- [Exercise brief] Hunt for the word "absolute" across the entries below, copying each line that holds it.
*** Input data Section Begins ***
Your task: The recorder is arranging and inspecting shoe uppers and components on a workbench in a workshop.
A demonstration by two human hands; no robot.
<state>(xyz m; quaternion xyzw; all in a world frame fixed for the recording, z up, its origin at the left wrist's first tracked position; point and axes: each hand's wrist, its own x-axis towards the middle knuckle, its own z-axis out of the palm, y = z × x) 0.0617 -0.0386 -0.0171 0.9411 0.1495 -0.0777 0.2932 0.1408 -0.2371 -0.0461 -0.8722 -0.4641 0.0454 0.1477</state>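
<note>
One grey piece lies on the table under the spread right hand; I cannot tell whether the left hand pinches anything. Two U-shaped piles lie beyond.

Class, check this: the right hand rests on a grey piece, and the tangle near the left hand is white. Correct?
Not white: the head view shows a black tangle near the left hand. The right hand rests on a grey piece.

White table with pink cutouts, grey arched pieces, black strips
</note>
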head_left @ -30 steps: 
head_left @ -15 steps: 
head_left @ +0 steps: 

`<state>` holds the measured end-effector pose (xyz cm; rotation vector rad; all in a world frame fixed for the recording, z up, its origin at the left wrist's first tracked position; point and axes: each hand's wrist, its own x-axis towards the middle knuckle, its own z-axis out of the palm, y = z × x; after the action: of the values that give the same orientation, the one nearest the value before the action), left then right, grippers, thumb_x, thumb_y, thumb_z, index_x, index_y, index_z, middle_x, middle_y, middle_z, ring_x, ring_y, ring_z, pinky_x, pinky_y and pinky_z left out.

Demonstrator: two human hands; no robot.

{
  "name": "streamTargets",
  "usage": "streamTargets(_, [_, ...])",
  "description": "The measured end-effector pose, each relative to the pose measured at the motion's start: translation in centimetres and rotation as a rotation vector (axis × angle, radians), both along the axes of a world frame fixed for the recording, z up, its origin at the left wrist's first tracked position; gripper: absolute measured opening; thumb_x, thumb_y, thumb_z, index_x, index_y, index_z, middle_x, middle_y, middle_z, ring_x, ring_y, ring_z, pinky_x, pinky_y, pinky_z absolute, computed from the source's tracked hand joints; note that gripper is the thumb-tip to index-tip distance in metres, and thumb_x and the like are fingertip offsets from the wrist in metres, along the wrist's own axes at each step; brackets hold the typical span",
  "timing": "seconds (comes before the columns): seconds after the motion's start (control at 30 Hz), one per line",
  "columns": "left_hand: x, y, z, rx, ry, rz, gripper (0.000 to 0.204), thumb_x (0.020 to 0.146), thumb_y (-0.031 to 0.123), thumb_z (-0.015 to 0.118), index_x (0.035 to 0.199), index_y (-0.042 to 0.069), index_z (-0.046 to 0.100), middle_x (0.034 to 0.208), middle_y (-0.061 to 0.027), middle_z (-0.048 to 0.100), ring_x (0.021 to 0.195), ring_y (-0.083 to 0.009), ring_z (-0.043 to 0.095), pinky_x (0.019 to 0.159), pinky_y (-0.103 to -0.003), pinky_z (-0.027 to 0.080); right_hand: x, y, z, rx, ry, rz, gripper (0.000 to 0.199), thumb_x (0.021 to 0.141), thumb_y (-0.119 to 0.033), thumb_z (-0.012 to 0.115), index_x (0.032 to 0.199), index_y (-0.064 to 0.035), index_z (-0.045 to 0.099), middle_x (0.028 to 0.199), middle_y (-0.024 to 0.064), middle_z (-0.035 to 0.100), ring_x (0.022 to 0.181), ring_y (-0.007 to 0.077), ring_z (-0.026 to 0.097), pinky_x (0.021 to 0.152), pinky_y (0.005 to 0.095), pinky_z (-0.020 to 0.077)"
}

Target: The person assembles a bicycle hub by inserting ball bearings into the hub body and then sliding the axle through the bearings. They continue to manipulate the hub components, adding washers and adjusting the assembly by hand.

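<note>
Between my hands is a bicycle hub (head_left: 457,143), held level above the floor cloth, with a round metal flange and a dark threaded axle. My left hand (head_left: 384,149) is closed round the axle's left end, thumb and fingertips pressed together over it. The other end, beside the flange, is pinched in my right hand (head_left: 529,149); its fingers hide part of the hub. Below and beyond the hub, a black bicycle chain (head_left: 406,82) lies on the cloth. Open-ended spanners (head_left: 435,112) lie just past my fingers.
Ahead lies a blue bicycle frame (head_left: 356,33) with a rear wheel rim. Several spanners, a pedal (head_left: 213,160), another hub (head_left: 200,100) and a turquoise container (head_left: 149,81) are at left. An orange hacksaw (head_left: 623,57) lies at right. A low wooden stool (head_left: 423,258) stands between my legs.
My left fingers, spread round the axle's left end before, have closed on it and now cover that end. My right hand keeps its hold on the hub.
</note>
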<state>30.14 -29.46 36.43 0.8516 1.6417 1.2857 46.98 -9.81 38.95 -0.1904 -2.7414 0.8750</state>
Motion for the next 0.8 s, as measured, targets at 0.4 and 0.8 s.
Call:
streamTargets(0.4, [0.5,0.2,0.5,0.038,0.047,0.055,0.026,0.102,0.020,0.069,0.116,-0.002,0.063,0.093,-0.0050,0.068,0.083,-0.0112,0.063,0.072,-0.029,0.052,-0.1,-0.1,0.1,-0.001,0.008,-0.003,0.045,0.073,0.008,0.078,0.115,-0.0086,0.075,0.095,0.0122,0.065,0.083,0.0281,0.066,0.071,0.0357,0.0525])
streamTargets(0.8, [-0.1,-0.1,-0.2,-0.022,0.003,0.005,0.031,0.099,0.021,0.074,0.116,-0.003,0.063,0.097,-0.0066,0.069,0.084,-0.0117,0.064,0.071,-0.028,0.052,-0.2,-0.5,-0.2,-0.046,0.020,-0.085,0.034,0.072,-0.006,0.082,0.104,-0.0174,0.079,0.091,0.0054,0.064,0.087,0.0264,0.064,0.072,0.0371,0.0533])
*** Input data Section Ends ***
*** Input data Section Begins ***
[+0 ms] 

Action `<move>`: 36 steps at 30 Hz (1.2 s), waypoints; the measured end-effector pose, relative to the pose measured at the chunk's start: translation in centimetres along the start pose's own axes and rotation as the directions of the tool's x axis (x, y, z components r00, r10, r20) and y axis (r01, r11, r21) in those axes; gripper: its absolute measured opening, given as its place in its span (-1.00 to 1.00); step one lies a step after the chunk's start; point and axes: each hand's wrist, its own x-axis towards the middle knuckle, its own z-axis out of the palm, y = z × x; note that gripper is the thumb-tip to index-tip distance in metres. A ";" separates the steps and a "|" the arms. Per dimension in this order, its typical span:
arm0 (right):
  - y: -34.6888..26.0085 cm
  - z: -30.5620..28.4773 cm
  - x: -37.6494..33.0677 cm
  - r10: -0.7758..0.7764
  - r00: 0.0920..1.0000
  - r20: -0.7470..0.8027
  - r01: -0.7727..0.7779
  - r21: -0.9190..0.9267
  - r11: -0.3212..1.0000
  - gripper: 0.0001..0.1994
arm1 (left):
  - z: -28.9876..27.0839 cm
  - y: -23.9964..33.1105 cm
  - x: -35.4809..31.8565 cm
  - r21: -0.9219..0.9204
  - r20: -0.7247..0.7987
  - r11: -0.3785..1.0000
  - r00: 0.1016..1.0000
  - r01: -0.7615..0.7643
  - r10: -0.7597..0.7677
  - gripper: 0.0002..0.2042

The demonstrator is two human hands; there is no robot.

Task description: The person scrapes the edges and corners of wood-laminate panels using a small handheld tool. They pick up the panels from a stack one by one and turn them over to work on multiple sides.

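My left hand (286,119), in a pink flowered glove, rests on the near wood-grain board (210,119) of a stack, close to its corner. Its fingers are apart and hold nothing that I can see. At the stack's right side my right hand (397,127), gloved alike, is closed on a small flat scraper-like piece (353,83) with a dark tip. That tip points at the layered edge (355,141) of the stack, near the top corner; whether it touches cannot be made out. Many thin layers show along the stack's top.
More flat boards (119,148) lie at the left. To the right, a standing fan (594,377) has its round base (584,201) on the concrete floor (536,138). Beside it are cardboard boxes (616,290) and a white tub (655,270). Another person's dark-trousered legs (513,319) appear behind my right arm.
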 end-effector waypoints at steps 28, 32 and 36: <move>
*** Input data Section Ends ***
- [Result]
  "description": "The measured end-effector pose, each relative to the pose measured at the motion's start: translation in centimetres and rotation as a rotation vector (axis × angle, radians), both along the axes of a world frame fixed for the recording, z up, its origin at the left wrist's first tracked position; gripper: absolute measured opening; thumb_x, thumb_y, thumb_z, index_x, index_y, index_z, middle_x, middle_y, middle_z, ring_x, ring_y, ring_z, pinky_x, pinky_y, pinky_z absolute, computed from the source's tracked hand joints; note that gripper is the thumb-tip to index-tip distance in metres, and thumb_x and the like are fingertip offsets from the wrist in metres, along the wrist's own axes at each step; brackets hold the typical span",
Action `<move>`: 36 steps at 30 Hz (1.2 s), waypoints; the measured end-effector pose, relative to the pose measured at the chunk's start: translation in centimetres along the start pose's own axes and rotation as the directions of the tool's x axis (x, y, z components r00, r10, r20) and y axis (r01, r11, r21) in those axes; gripper: its absolute measured opening, given as its place in its span (-1.00 to 1.00); step one lies a step after the chunk's start; point and axes: each hand's wrist, its own x-axis towards the middle knuckle, its own z-axis out of the palm, y = z × x; note that gripper is the thumb-tip to index-tip distance in metres. A ";" separates the steps and a "|" the arms. Per dimension in this order, its typical span:

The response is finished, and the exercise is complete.